▶ [ABOUT THIS TASK]: Go through the data and count the lines holding the string "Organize". Write only the number.

▶ [INFORMATION SUPPLIED]:
==*==

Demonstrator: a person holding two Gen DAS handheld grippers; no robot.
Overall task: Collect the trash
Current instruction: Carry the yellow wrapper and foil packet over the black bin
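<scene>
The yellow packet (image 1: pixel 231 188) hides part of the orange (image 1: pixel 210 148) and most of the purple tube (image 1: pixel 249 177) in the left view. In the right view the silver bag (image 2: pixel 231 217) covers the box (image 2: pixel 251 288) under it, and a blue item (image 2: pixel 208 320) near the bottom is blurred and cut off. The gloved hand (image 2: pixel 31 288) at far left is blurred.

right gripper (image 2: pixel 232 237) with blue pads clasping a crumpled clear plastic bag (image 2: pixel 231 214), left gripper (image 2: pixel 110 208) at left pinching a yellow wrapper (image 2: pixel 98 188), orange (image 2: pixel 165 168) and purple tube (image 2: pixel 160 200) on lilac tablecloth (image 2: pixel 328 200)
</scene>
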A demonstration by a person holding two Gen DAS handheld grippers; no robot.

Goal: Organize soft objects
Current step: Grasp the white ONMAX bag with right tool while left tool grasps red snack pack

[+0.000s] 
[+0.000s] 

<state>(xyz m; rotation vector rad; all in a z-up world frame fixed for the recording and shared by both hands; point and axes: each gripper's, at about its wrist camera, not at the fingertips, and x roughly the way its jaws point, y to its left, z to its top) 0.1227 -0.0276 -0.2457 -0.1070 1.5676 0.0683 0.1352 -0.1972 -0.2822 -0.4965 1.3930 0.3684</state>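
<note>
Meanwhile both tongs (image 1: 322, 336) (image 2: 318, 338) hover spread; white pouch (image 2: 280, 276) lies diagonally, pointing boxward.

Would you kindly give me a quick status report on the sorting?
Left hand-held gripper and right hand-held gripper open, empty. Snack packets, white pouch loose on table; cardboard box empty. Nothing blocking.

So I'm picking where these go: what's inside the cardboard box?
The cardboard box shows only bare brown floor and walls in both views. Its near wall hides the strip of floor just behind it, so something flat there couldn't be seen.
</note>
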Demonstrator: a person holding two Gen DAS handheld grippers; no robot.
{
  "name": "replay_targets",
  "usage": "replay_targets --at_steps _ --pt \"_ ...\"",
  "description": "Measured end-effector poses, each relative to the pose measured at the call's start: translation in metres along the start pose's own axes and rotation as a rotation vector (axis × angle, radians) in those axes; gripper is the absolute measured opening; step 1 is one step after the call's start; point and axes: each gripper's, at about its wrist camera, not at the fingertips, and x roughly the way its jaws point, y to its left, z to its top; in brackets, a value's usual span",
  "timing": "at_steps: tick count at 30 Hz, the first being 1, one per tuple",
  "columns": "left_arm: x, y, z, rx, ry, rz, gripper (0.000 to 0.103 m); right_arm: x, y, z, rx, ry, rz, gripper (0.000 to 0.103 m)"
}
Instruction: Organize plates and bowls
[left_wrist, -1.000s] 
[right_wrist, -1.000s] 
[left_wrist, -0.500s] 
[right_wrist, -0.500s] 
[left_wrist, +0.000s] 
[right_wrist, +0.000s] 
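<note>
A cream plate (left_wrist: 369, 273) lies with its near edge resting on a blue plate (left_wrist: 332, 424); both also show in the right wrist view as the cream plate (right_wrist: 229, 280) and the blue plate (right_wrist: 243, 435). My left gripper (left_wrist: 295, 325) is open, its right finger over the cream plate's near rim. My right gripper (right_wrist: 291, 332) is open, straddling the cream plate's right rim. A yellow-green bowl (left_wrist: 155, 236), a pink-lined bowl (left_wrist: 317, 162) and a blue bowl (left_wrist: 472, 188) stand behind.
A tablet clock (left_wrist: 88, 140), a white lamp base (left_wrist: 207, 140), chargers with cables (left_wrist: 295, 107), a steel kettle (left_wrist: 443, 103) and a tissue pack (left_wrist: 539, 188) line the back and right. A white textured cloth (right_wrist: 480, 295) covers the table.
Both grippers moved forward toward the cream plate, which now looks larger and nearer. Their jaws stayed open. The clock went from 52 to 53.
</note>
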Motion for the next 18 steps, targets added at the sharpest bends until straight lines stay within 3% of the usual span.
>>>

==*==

▶ [RESULT]: 2